EXERCISE
Output the listing word for word, minus pictures.

MATERIAL PROVIDED
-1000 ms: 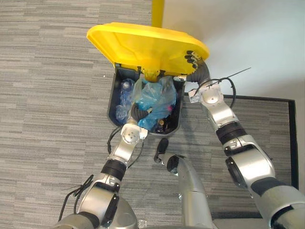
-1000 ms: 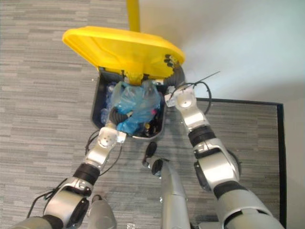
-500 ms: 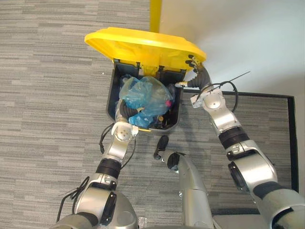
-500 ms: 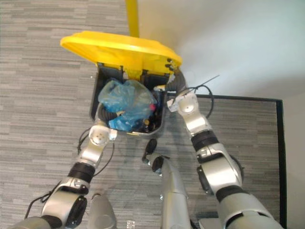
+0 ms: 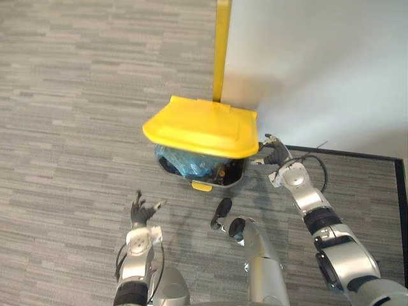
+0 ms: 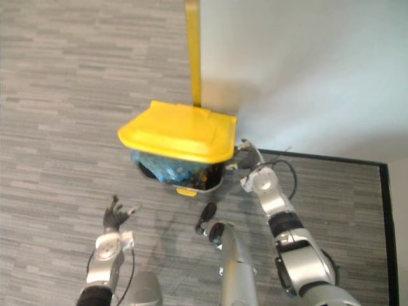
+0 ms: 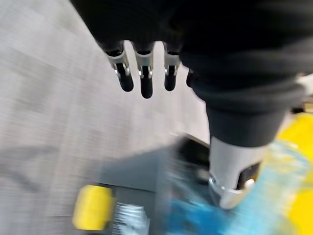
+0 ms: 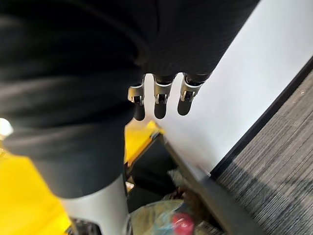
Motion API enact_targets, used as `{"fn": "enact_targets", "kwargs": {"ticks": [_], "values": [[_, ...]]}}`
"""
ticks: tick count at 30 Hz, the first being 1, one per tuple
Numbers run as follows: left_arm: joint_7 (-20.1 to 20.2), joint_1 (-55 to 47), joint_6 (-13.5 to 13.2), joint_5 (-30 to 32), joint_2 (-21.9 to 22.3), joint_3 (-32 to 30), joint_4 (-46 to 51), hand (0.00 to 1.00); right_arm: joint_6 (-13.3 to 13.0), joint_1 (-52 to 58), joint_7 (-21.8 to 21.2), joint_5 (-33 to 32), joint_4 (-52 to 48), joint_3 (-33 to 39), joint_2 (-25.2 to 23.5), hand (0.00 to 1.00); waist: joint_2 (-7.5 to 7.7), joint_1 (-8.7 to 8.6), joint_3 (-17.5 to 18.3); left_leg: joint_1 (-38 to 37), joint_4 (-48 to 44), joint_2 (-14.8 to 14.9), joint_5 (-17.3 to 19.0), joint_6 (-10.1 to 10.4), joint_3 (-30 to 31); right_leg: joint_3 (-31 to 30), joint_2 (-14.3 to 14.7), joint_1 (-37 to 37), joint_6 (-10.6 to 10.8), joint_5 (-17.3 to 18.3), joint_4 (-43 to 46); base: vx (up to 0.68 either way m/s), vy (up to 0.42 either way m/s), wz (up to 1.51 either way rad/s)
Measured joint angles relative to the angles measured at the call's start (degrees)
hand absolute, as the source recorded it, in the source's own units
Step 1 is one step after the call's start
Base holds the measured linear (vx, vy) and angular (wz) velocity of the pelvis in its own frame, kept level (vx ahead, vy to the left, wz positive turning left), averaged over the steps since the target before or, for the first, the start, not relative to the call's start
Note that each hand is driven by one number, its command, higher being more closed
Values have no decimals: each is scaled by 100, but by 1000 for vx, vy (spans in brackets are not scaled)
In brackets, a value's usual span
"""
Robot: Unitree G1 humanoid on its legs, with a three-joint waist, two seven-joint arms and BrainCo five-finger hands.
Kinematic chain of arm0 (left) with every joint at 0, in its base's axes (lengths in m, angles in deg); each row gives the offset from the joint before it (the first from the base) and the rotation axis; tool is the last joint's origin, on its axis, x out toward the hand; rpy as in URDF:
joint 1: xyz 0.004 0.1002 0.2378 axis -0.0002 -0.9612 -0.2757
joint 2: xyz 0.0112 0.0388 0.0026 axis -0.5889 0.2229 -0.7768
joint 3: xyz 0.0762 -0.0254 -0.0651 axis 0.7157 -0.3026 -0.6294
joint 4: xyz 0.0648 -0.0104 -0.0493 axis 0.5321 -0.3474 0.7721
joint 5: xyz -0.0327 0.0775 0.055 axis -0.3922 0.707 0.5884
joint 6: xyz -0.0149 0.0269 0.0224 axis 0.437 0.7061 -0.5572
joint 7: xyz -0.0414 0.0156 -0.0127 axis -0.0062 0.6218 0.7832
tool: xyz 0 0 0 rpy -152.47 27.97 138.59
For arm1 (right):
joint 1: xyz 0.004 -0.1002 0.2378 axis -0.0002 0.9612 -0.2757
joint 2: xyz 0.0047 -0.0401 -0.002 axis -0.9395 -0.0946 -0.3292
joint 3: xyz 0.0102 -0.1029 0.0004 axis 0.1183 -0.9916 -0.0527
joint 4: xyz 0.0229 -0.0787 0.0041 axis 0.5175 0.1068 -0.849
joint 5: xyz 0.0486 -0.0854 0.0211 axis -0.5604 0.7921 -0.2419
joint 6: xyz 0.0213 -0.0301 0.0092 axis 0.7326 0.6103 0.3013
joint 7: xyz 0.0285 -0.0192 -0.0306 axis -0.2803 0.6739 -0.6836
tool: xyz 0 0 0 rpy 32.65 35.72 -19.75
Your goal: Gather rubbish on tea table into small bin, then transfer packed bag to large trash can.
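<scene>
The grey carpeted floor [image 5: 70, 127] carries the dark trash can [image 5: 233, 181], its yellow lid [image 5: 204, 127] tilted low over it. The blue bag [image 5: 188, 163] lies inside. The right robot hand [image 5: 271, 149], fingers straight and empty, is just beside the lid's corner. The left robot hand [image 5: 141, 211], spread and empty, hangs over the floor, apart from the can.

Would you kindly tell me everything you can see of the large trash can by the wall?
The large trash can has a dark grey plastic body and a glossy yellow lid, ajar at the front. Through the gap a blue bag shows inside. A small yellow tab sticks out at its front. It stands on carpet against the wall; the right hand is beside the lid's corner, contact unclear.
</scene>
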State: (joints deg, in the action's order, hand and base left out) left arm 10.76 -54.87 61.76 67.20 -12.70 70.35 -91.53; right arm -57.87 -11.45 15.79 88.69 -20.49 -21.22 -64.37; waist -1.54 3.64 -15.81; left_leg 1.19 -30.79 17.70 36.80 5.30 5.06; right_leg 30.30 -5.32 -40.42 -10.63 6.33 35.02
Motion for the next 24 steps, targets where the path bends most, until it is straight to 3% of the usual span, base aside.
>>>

YOUR RESPONSE
-1000 ms: 
-1000 ms: 
-500 ms: 
-500 ms: 
+0 ms: 
+0 ms: 
+0 ms: 
+0 ms: 
Motion API enact_targets, used as `{"fn": "enact_targets", "kwargs": {"ticks": [_], "values": [[_, ...]]}}`
"""
ticks: tick count at 30 Hz, the first being 1, one per tuple
Numbers run as follows: left_arm: joint_7 (-20.1 to 20.2), joint_1 (-55 to 47), joint_6 (-13.5 to 13.2), joint_5 (-30 to 32), joint_2 (-21.9 to 22.3), joint_3 (-32 to 30), joint_4 (-46 to 51), hand (0.00 to 1.00); right_arm: joint_6 (-13.3 to 13.0), joint_1 (-52 to 58), joint_7 (-21.8 to 21.2), joint_5 (-33 to 32), joint_4 (-52 to 48), joint_3 (-33 to 39), joint_2 (-25.2 to 23.5), hand (0.00 to 1.00); waist: joint_2 (-7.5 to 7.7), joint_1 (-8.7 to 8.6), joint_3 (-17.5 to 18.3); left_leg: joint_1 (-38 to 37), joint_4 (-48 to 44), joint_2 (-14.8 to 14.9), joint_5 (-17.3 to 19.0), joint_6 (-10.1 to 10.4), joint_3 (-30 to 31); right_leg: joint_3 (-31 to 30), joint_2 (-14.3 to 14.7), joint_1 (-37 to 37), joint_6 (-10.6 to 10.8), joint_5 (-17.3 to 18.3), joint_4 (-43 to 46); base: vx (up to 0.68 either way m/s), vy (up to 0.42 either way m/s), wz (up to 1.51 either way rad/s)
Measured joint angles relative to the angles measured at the call's start (degrees)
hand absolute, as the source recorded it, in the source's own units
Step 1 is one step after the call's start
Base holds the measured linear (vx, vy) and angular (wz) velocity of the pelvis in its own frame, kept level (vx ahead, vy to the left, wz positive turning left), averaged over the steps since the target before or, for the first, the start, not relative to the call's start
Note that each hand is driven by one number, its command, higher being more closed
Values have no decimals: each is scaled by 100, but by 1000 for vx, vy (spans in brackets are not scaled)
In brackets, a value's usual span
"""
Robot: Unitree G1 humanoid on its legs, with a three-joint waist, two seven-joint arms and BrainCo five-finger hands.
Kinematic chain of arm0 (left) with every joint at 0, in its base's axes (lengths in m, angles in deg); each row gives the offset from the joint before it (the first from the base) and the rotation axis; tool is the last joint's origin, on its axis, x out toward the hand; rpy as in URDF:
joint 1: xyz 0.004 0.1002 0.2378 axis -0.0002 -0.9612 -0.2757
joint 2: xyz 0.0112 0.0388 0.0026 axis -0.5889 0.2229 -0.7768
joint 3: xyz 0.0762 -0.0254 -0.0651 axis 0.7157 -0.3026 -0.6294
joint 4: xyz 0.0648 -0.0104 -0.0493 axis 0.5321 -0.3474 0.7721
joint 5: xyz -0.0327 0.0775 0.055 axis -0.3922 0.707 0.5884
joint 6: xyz -0.0149 0.0269 0.0224 axis 0.437 0.7061 -0.5572
joint 7: xyz -0.0414 0.0156 -0.0127 axis -0.0062 0.6218 0.7832
tool: xyz 0 0 0 rpy -152.47 27.97 138.59
For arm1 (right):
joint 1: xyz 0.004 -0.1002 0.2378 axis -0.0002 0.9612 -0.2757
joint 2: xyz 0.0047 -0.0401 -0.002 axis -0.9395 -0.0946 -0.3292
joint 3: xyz 0.0102 -0.1029 0.0004 axis 0.1183 -0.9916 -0.0527
joint 4: xyz 0.0229 -0.0787 0.0041 axis 0.5175 0.1068 -0.849
joint 5: xyz 0.0486 -0.0854 0.0211 axis -0.5604 0.7921 -0.2419
joint 6: xyz 0.0213 -0.0301 0.0092 axis 0.7326 0.6103 0.3013
joint 7: xyz 0.0285 -0.0192 -0.0306 axis -0.2803 0.6739 -0.6836
tool: xyz 0 0 0 rpy 32.65 35.72 -19.75
Your goal: Gather rubbish on tea table into small bin, then transfer packed bag to large trash can.
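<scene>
The grey carpeted floor [image 5: 70, 127] carries the dark trash can [image 5: 233, 181], its yellow lid [image 5: 204, 127] tilted low over it. The blue bag [image 5: 188, 163] lies inside. The right robot hand [image 5: 271, 149], fingers straight and empty, is just beside the lid's corner. The left robot hand [image 5: 141, 211], spread and empty, hangs over the floor, apart from the can.

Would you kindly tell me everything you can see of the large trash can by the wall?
The large trash can has a dark grey plastic body and a glossy yellow lid, ajar at the front. Through the gap a blue bag shows inside. A small yellow tab sticks out at its front. It stands on carpet against the wall; the right hand is beside the lid's corner, contact unclear.
</scene>
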State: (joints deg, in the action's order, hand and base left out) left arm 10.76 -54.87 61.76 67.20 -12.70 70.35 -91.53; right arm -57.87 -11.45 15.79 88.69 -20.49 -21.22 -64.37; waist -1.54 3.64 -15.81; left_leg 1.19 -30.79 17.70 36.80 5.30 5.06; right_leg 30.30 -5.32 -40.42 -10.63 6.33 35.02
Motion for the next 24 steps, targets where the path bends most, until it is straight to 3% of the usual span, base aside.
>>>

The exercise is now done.